Project

General

Profile

OpenMP

Data locality effects on scalability

Some investigation have been started on OpenMP-Performance and Data Locality:
  • Simple application, which works on a single array:
    • With Data Locality: source:/branches/cdo-openmp/test/openmp-test.c@1159
    • Without Data Locality: source:/branches/cdo-openmp/test/openmp-test.c@1160 (see diff)
  • Tests for 4, 8 and 16 thread and array size from 10000000 to 60000000
  • GCC 4.4.3 on GNU/Linux x86_64

Here is, what came out on snow:

Comparing different kinds in initialization

In the above example, a performace consuming initialization has been used:

  array[i] = tan((double) (ompthID+i+0.5)/exp(-(double)ompthID));
This should be replaced by zero values and lead to the same scalability effects, but reality seems to be a bit different:

  • run script: r1246 (source:/branches/cdo-openmp/test/openmpCmp.sh@1246)
  • makefile: source:/branches/cdo-openmp/test/Makefile@1244
  • test code for init with zero: r1244 (source:/branches/cdo-openmp/test/openmp-test.c@1244)
  • test code for init with math functione: r1245 (source:/branches/cdo-openmp/test/openmp-test.c@1245)
  • if you are not logged in, please go to the very end of the page, where the source is displayed

Parallel Run of the binary

Serial Run of the binary:

Apart from the fact, that runtime with complex init is much larger than expected, is seems to scale better that with zero initialization.

Compiler comparison: Intel vs. PGI vs. Sun vs GCC

The above code (init with zero) has been run 4 times with each compiler to investigate in the distribution of measurements. PGI (10.4), Suncc (SunStudio12) and gcc (4.4.3) are scaling very well, Intel (11.0.074) does not, but has a significant lower runtime:

Comparison for each thread group:

This shows different error ranges for each compiler/gridsize. Looking closer the absolute error, there seems to be almost no trend.

But comparing the relative error gives a lot more information:

Hence, for measuring scalability effects, the Intel Compiler does not seem to be the best tool. Gcc and even more suncc are better choices for these kind of tests.

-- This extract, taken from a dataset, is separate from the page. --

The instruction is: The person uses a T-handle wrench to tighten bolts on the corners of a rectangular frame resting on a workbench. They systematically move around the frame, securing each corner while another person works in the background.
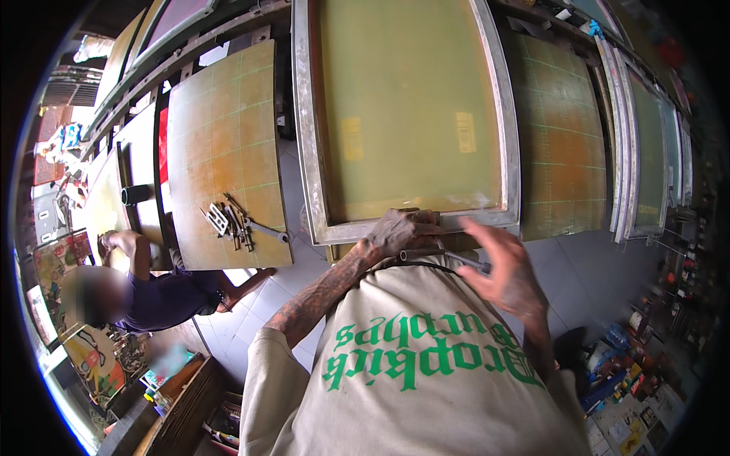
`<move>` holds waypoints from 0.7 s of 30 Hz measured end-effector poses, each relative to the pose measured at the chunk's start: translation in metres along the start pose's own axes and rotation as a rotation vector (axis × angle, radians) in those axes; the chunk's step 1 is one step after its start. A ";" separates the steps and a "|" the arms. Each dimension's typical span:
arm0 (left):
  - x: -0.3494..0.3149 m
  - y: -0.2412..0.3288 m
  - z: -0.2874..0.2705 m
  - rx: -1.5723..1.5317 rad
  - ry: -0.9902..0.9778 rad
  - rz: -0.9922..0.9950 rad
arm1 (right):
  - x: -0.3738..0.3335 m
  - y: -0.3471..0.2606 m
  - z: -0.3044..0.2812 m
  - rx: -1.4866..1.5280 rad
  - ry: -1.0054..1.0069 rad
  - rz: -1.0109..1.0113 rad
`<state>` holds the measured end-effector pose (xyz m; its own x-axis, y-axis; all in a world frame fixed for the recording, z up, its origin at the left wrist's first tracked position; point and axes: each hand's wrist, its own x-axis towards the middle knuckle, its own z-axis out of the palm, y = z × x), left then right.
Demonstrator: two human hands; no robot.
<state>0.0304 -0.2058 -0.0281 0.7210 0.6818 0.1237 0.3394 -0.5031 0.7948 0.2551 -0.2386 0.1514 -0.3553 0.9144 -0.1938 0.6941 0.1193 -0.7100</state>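
A large screen-printing frame (506, 114) with a pale metal rim and yellow-green mesh lies in front of me. My left hand (403, 232) is closed at the middle of its near bar, knuckles up; what the curled fingers hold is hidden. To the right, my right hand (503, 272) is slightly blurred, with thumb and fingers spread apart near the frame's corner. A grey metal tubular wrench (441, 256) with a round open end lies between the hands, close to my shirt. Its far end reaches the right thumb, and no finger visibly wraps round it.
Left of the frame, a stained board (220, 152) carries several wrenches and metal parts (239, 223). Another board (563, 144) and leaning screen frames (646, 152) stand at the right. A person in dark clothing (171, 300) works at the left. Clutter (623, 365) sits at lower right.
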 end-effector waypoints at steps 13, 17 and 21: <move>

Getting real: Smaller grid size and complex algorithms

For this issue another version of the testing file is used (here or from repository). Basically the times of computing the math functions for each gridpoint is increased from 20 to 200 to keep the runtime on a level, where the thread overhead is negligible. The binary is run multiple times with different gridsizes. What came out is this:

  • Runtime of the 16 thread run is only the half of the runtime with 4 threads, so scalability is lost.
  • For 8 threads runtime decreases for larger grids depending on maximal array size of the last run of each test. The weird thing about this behaviour is, that each datapoint represents a separate run of the binary with the ame number of threads, same array portion for each thread because of the static schedule.
  • Measurements with suncc compiled binaries, but gcc gives similar results.

A possible explanation could be the fact that this is an 8 socket machine (with quad core Opterons). A different scalability might be caused by this, but it should not do be responsible for the any interconnection of separate runs. This Paper suggests, that there are some special properties of trigonometric functions as well as exp or log, which might cause unexpected performance. I replaces the original computation

    
for (c = 0; c < COUNT; c++ )
{
  array[i] = atan(array[i])*log((double)ompthID + 0.5);
}
with this
    for (c = 0; c < COUNT; c++ )
    {
      if ( 0 == c%2 )
      {
        val = sqrt(sqrt(val));
      }
      else
      {
        val = val*val*3.141529615243615234;
      }
      if ( 500 < val )
      {
        val = 0.500001*val;
      }
    }

With this change and a much larger loop count, the runtime (gcc and suncc) looks like this (4, 8 and 16 threads in one image):

Scalability looks perfect and measurements are independent. OpenMP scalability seems to depend not only on the general structure of algorithms but also on their constituent parts like mathematical functions. Just for making sure, that the results are repeatable, I ran the same binary the next morning:

The strange behaviour simply disappeared! Thanks Murph ...

Scalability on multidimensional arrays

Additional small dimensions

Memory is linearly aligned, so dimension issues are not expected. As shown in the picture below, the runtime scales with number of threads and with the memory usage.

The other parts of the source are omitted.